IN THE UNITED STATES DISTRICT COURT FOR THE EASTERN DISTRICT OF CALIFORNIA
January 2, 2013
ERIC AZARVAND, DEFENDANT.
The opinion of the court was delivered by: Craig M. Kellison United States Magistrate Judge
Plaintiff, a prisoner proceeding pro se, brings this civil rights action pursuant to 42 U.S.C. § 1983 raising claims related to his arrest. Pursuant to the written consent of all parties, this case is before the undersigned as the presiding judge for all purposes, including entry of final judgment. See 28 U.S.C. § 636(c).
On February 21, 2012, mail directed to plaintiff was returned by the United States Postal Service as undeliverable. Pursuant to Eastern District of California Local Rule 183(b), any party appearing pro se must file and serve a notice of change of address within 63 days of mail being returned. As of October 16, 2012, more than 63 days had elapsed since mail was returned and plaintiff was directed to show cause in writing within 30 days why this action should not be dismissed for failure to file and serve a notice of change of address. To date, plaintiff has neither filed a notice of change of address nor responded to the court's October 16, 2012, order to show cause, which was also returned as undeliverable.

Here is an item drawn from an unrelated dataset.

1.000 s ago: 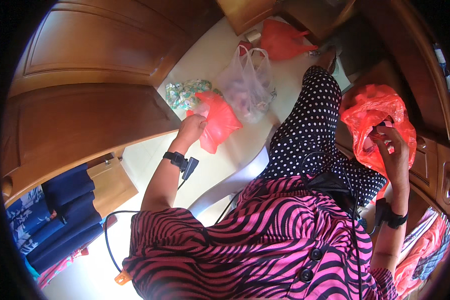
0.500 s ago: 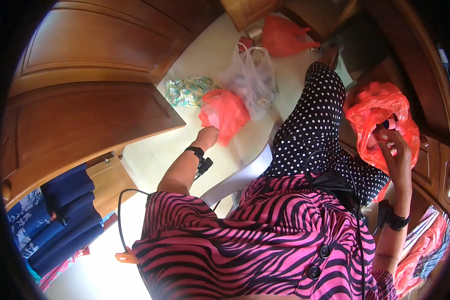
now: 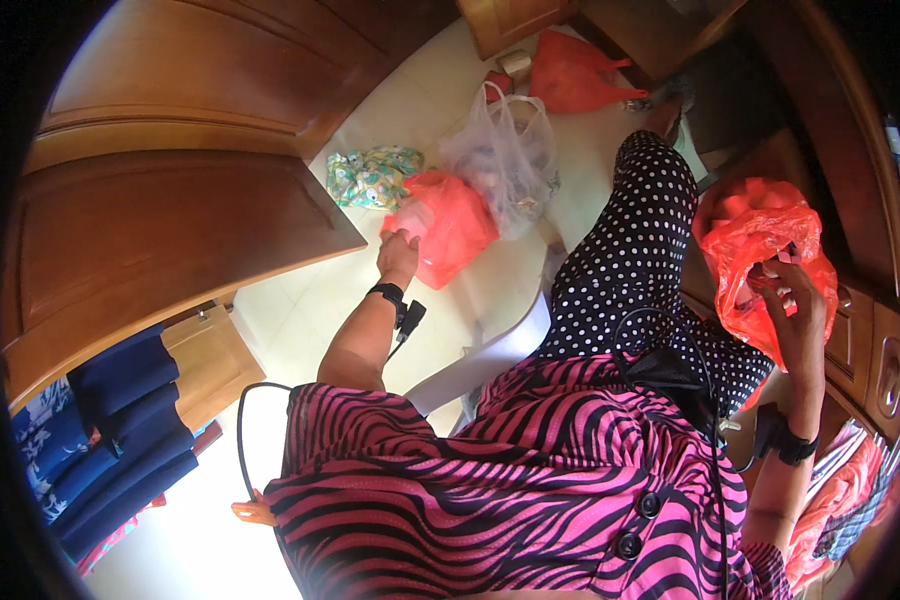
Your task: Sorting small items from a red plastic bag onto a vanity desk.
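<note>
My left hand (image 3: 398,258) is closed at the near left edge of a red plastic bag (image 3: 457,235) on the floor, its fingers curled on the thin plastic. Something pale shows through that bag beside my fingertips. On the right, my right hand (image 3: 798,310) reaches into the opening of another red plastic bag (image 3: 760,230), which rests by my knee. Its fingers are bent round a small pink and black object (image 3: 790,253), mostly hidden by the fingers and the bag's folds.
Behind the left bag lie a white translucent bag (image 3: 510,170) and a green patterned cloth bundle (image 3: 370,177). Farther back is a third red bag (image 3: 580,75). An open wooden cabinet door (image 3: 170,250) juts in at left, above folded navy clothes (image 3: 130,440). Clothes (image 3: 830,510) fill the lower right.
My left hand has moved up and slightly left along the bag's edge. My right hand has lowered the small pink and black object into the right bag, where less of it shows.
</note>
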`<move>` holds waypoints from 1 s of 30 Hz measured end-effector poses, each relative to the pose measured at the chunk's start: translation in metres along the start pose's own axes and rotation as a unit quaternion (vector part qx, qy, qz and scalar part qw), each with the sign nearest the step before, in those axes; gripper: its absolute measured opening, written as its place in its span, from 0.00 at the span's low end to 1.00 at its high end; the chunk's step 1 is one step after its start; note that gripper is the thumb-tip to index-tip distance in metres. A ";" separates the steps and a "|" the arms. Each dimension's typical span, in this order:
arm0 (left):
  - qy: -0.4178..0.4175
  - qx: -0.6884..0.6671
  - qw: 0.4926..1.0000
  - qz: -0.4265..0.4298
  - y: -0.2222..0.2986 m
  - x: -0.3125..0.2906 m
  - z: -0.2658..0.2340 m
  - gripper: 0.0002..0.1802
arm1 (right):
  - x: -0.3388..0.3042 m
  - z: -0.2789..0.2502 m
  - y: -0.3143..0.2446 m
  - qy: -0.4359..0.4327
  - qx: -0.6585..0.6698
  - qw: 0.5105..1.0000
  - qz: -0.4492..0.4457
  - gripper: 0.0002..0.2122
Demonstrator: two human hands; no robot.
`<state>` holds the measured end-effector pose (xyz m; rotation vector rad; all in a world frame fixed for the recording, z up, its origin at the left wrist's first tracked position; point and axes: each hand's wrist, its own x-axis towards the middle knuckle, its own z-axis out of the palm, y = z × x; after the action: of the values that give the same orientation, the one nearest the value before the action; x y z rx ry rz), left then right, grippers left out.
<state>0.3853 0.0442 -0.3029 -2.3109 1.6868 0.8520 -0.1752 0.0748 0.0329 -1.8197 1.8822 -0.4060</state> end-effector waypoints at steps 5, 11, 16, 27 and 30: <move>0.131 0.002 0.986 -0.099 -0.001 0.021 -0.005 0.34 | -0.002 -0.005 -0.007 0.003 0.000 0.999 0.046 0.11; 0.142 -0.133 0.975 -0.106 0.023 0.063 -0.014 0.36 | 0.000 -0.007 -0.014 0.003 -0.001 1.000 0.017 0.11; 0.342 -0.147 0.915 0.158 0.137 0.095 -0.047 0.38 | 0.007 -0.002 -0.011 -0.015 0.025 1.000 -0.001 0.12; 0.139 -0.046 0.905 0.398 0.342 0.111 -0.082 0.37 | 0.003 -0.010 -0.013 -0.016 0.013 0.998 0.052 0.12; 0.062 -0.039 0.929 0.363 0.360 0.132 -0.065 0.35 | 0.002 -0.013 -0.009 -0.022 -0.008 0.997 0.077 0.13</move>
<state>0.1062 -0.2201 -0.2470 -1.7845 2.6691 0.8937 -0.1744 0.0702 0.0482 -1.6663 1.9834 -0.2970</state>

The court must weigh five factors before imposing the harsh sanction of dismissal. See Bautista v. Los Angeles County, 216 F.3d 837, 841 (9th Cir. 2000); Malone v. U.S. Postal Service, 833 F.2d 128, 130 (9th Cir. 1987). Those factors are: (1) the public's interest in expeditious resolution of litigation; (2) the court's need to manage its own docket; (3) the risk of prejudice to opposing parties; (4) the public policy favoring disposition of cases on their merits; and (5) the availability of less drastic sanctions. See id.; see also Ghazali v. Moran, 46 F.3d 52, 53 (9th Cir. 1995) (per curiam). A warning that the action may be dismissed as an appropriate sanction is considered a less drastic alternative sufficient to satisfy the last factor. See Malone, 833 F.2d at 132-33 & n.1. The sanction of dismissal for lack of prosecution is appropriate where there has been unreasonable delay. See Henderson v. Duncan, 779 F.2d 1421, 1423 (9th Cir. 1986). Dismissal has also been held to be an appropriate sanction for failure to inform the district court and parties of a change of address pursuant to local rules. See Carey v. King, 856 F.2d 1439, 1440-41 (9th Cir. 1988) (per curiam).
Having considered these factors, and in light of plaintiff's failure to submit a notice of change of address, the court finds that dismissal of this action is appropriate.
Accordingly, IT IS HEREBY ORDERED that:
1. This action is dismissed without prejudice;
2. Defendant's motion to dismiss (Doc. 59) is denied as moot; and
3. The Clerk of the Court is directed to enter judgment and close this file.